> _Task_: When the string "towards" occurs in a line of the records, show that line.

Stored data entries
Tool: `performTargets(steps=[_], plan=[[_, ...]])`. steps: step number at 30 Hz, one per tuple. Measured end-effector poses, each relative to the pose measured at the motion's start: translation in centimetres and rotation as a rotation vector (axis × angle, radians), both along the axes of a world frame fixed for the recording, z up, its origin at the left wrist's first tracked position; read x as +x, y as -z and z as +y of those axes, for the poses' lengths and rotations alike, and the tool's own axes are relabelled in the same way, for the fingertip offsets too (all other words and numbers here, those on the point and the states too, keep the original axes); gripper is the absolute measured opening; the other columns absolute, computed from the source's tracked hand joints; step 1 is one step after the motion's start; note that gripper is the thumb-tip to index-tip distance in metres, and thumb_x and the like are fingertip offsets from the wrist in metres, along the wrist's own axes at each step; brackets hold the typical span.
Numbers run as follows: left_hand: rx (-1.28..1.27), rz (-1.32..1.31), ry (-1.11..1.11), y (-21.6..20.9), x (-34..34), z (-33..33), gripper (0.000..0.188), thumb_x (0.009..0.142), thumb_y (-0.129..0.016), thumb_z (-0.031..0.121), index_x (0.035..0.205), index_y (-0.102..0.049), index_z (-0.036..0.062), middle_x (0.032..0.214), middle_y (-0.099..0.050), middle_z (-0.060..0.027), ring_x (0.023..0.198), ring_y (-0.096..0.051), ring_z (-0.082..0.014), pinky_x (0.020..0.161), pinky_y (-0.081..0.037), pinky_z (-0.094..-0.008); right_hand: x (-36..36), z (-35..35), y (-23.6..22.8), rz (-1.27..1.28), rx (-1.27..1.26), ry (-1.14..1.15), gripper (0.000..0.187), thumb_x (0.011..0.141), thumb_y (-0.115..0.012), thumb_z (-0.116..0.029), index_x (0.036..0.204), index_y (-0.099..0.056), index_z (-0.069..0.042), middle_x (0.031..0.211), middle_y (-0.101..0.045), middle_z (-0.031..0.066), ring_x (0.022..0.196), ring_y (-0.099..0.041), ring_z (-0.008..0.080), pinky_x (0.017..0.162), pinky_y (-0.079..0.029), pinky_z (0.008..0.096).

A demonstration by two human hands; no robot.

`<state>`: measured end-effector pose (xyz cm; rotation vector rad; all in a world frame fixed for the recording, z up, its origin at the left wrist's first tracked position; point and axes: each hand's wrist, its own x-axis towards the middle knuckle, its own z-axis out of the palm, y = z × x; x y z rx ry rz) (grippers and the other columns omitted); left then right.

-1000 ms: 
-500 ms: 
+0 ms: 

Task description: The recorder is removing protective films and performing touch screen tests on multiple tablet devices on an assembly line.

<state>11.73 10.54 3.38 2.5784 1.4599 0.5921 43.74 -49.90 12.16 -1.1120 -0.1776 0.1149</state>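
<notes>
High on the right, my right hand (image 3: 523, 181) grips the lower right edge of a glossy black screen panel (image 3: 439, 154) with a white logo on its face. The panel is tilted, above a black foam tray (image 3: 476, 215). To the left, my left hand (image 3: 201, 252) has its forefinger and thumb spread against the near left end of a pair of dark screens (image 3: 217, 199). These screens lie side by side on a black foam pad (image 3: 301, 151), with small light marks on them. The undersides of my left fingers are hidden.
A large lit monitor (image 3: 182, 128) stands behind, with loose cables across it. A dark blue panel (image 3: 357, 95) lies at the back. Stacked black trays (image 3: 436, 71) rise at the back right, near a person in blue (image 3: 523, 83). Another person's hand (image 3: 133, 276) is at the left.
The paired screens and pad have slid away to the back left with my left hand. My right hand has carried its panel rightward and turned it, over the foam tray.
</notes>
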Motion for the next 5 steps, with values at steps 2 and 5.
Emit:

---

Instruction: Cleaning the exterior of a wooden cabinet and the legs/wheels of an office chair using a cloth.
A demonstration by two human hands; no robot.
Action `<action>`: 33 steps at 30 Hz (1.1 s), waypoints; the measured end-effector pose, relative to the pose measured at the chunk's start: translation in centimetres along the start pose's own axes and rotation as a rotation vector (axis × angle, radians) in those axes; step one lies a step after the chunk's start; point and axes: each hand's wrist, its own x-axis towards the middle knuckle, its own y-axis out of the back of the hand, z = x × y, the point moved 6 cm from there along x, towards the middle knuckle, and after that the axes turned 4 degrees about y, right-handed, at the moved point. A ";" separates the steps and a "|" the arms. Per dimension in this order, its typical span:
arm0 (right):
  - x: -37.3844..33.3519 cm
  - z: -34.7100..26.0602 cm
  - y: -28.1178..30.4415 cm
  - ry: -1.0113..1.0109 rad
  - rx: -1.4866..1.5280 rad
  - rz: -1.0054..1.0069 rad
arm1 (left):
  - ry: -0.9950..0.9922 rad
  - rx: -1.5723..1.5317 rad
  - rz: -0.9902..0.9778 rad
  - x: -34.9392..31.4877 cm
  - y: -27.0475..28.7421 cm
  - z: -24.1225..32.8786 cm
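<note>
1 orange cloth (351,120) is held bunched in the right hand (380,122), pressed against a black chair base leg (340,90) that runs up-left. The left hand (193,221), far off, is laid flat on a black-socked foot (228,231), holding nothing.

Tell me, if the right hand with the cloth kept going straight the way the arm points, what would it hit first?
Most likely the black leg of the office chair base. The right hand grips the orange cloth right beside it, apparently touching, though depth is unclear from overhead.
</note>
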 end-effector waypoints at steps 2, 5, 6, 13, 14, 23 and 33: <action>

> _Answer for the task_:
`<state>`: measured end-effector pose (xyz cm; rotation vector rad; all in a world frame fixed for the recording, z up, its origin at the left wrist's first tracked position; point and axes: each hand's wrist, its own x-axis towards the middle knuckle, its own z-axis out of the palm, y = z × x; x y z rx ry rz) (grippers and the other columns omitted); left then right.
Action `<action>`: 33 steps at 30 Hz (1.1 s), waypoints; the measured end-effector pose, relative to the pose measured at the chunk's start: translation in centimetres along the start pose's own axes and rotation as a rotation vector (axis × angle, radians) in those axes; step one lies a step after the chunk's start; point and axes: each hand's wrist, its own x-axis towards the middle knuckle, its own y-axis out of the back of the hand, z = x × y, the point moved 6 cm from there along x, towards the middle knuckle, and after that the axes turned 4 degrees about y, right-handed, at the moved point. A ";" separates the steps and a "|" the arms. Per dimension in this order, its typical span:

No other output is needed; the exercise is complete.